Does the idea of being mediocre stop you from trying to do the creative thing you’ve always wanted to do?
If so, join the club. The fear of never-being-good-enough can become our bullet-proof reason to not experiment and explore a new area where we’re not going to start out being great. We forget that our explorations are worthy in and of themselves—no matter what we produce—especially when they bring us joy.
It took me a long time to learn this. (And I chronicle some of what it took in my about-to-be-released book Meeting the Muse After Midlife.)
As it does for many, my fear of not meeting my own and others’ high standards for what I was creating began when I was very young. I learned to divide activities into those where I was pretty good and could hope for success—my studies— and those where I was mediocre and thought I was not going anywhere—art. At least that’s what I told myself when I abandoned art in third grade.
In some areas of my life, being mediocre doesn’t matter—I don’t have to be good in all things. I’m fine that I’m barely adequate at:
- Baking
- Housecleaning
- Weeding
I like to cook, but usually “good enough” has to be, well, good enough, because there’s so much else I want to do.
But in the creative areas that mean a lot to me—writing, art, or music—the threat of being mediocre strikes a different chord. It makes “going public” and accepting that I won’t meet my own standards a lot more risky.

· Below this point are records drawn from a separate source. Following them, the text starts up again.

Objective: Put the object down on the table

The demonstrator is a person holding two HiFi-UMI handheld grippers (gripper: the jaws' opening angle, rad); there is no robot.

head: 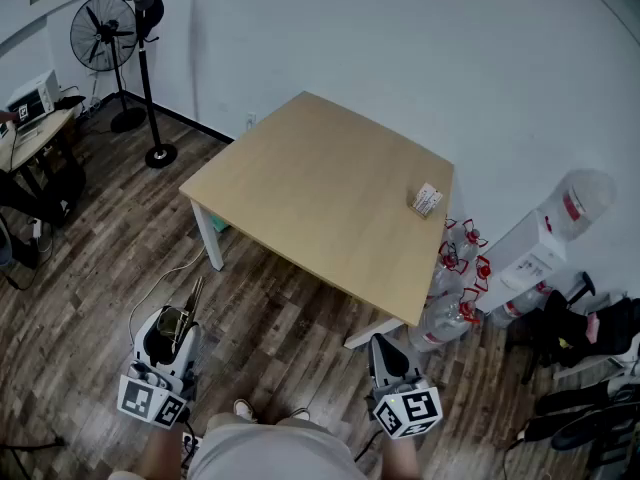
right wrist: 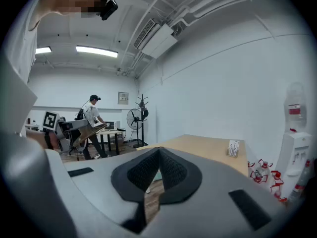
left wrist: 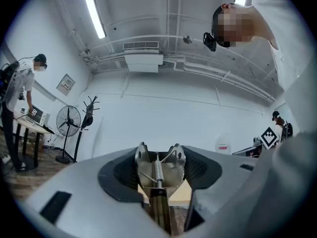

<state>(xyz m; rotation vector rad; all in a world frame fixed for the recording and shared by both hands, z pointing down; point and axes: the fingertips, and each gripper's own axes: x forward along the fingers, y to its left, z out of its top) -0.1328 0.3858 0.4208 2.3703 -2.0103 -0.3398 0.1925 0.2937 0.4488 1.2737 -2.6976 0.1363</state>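
Note:
My left gripper hangs low over the floor at the left, well short of the light wooden table. It is shut on a metal tool with a coil spring at its hinge. The tool's two rounded ears stand between the dark pads, and its thin handle points toward the table. My right gripper is at the right, also short of the table's near edge. Its pads meet at the tip, shut with nothing between them.
A small white box lies near the table's right edge. Several water bottles and a dispenser stand to the table's right. A fan, a coat stand and a desk are at the far left.

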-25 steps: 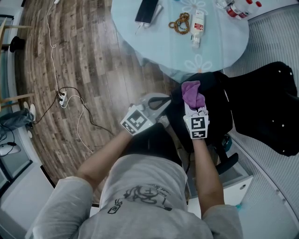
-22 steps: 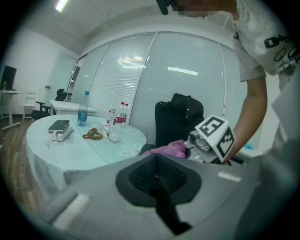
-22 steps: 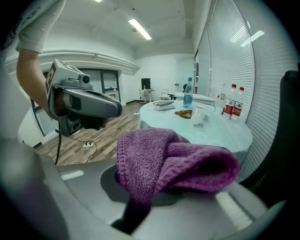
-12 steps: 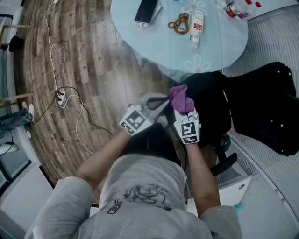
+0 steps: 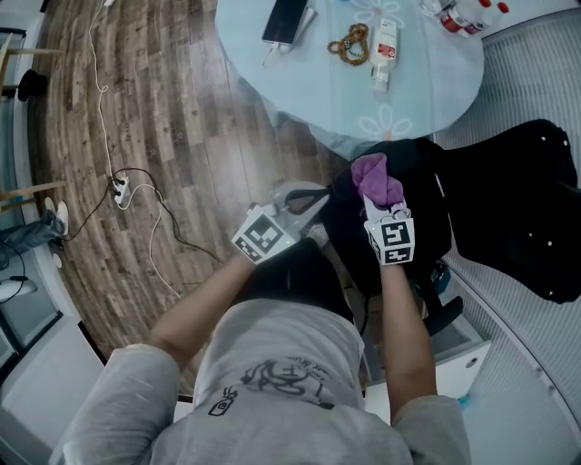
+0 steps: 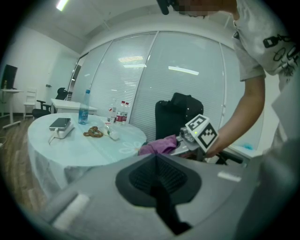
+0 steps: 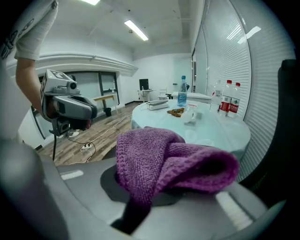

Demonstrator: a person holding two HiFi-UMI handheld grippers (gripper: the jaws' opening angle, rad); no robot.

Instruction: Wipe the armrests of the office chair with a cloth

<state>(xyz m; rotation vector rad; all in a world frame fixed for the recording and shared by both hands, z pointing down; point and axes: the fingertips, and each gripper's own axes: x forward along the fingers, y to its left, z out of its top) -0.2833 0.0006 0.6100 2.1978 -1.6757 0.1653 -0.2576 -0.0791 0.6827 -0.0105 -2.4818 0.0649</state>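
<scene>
- The right gripper [image 5: 379, 207] has its jaws closed on a purple cloth [image 5: 375, 180], which bunches out ahead of them.
- The cloth is held low over the near edge of the black chair [image 5: 508, 218]. The armrest is hard to pick out against the black, and contact cannot be confirmed.
- The left gripper [image 5: 316, 202] has its jaws closed on nothing. It sits just beside the right one, at the chair's edge.
- Step in hand, as I judge it: wiping the near armrest, or just setting the cloth to it.
- The next move likely calls for pressing the cloth flat and drawing it along the armrest, with the grip firm so the bunch does not slip out.
- The far armrest would then need a reach across the seat.
- The round tabletop [image 5: 427, 91] stands close behind the chair and may cramp a forward stroke.
- It carries a phone [image 5: 285, 20], a string of beads [image 5: 349, 43] and a small bottle [image 5: 385, 53], all well apart from the cloth.
- A cable [image 5: 150, 195] trails over the wooden floor to the left, away from the work.
</scene>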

Learning from a “Wild” woman
Turns out, none other than Cheryl Strayed, author of Wild: From Lost to Found on the Pacific Coast Trail, and Tiny Beautiful Things: Advice from Dear Sugar, had to fight the threat of mediocrity to the floor in order to write her brilliant books.
She has offered these thoughts (rearranged a bit with my commentary) including some from a conversation with Oprah in 2019:
“You have to surrender to your mediocrity, and just write. Because it’s hard, really hard, to write even a crappy book. But it’s better to write a book that kind of sucks rather than no book at all, as you wait around to magically become Faulkner. No one is going to write your book for you and you can’t write anybody’s book but your own.”
Better to write a book that sucks than no book at all.
“That truth that rose up at my humblest, lowest moment was basically that I had to write a book. And that was it. It was, ‘Forget the greatness, forget if anyone would even read it.’ I had to write a book. And I had to surrender to the idea of my own mediocrity. I had to really just go, ‘Hello mediocre person who is just sitting alone in a cottage writing a book, nice to know you. I’ve spent 33 years in your company and we’re going to now get to work.’”
Surrender to the idea of my mediocrity..
“So I decided to write the only book I could possibly write, and whether that was a good book or a bad book it’s about saying, ‘I’m no longer going to say I’m something and be another.’ Right? It’s also saying, ‘What are those goals I set way too high to reach?’ Those goals don’t serve you. Make your goals down here so you can grab them when you need them.”
“You have to ask yourself not who you aspire to be, but to reckon with who you actually turn out to be, who you actually are. And what humility taught me, is that I couldn’t any longer adhere to the narratives that had gotten me this far. I had to relinquish all of those anthems of greatness and dreaming big and aiming high. All of those beautiful, powerful, important things that had really gotten me there. They weren’t serving me anymore, and so I had to come up with something that would.”
Relinquish the anthems of greatness, for the privilege of getting out there and creating.
“Part of being evolved is having the capacity to hold two opposing truths in one hand and recognizing the truth of each and understanding how they serve each other. When you surrender to your own mediocrity, what you’re doing is humbly acknowledging that the very, very best thing that you have to give us is only what YOU have to offer. It’s what you already have, it’s what you already hold.
It’s about learning how to put it out into the world in a way that you absolutely are the most original master of that endeavor. It’s about not paying attention to anyone else’s script of success or goodness, it’s about singing with your own voice.
And the word for that is greatness.”
Embrace the power of paradox
The path beyond mediocrity requires the courage to accept our mediocrity.
Strayed’s not telling us to abandon our interest in craft or technique, our desire to improve, or the discipline it can take to work at a creation over days, months, and years. Yet before we can proceed on that journey, we have to go deep within ourselves and address the demons that would have us fear our results before we’ve even lifted our pens.
One solution is to always keep a toehold in play—and be able to delight in discovery.
If our results today aren’t what we like, well, did we find joy? Because that joy is going to keep us creating tomorrow and as we do, our skills will probably improve and our art become more pleasing, if only to us.
I think surrendering to mediocrity is a deliciously defiant response to the Gods—our chance to assert:
“I’ll never be perfect, but while I’m here, I claim my right to be an ever-evolving, ever-exploring creative human being.”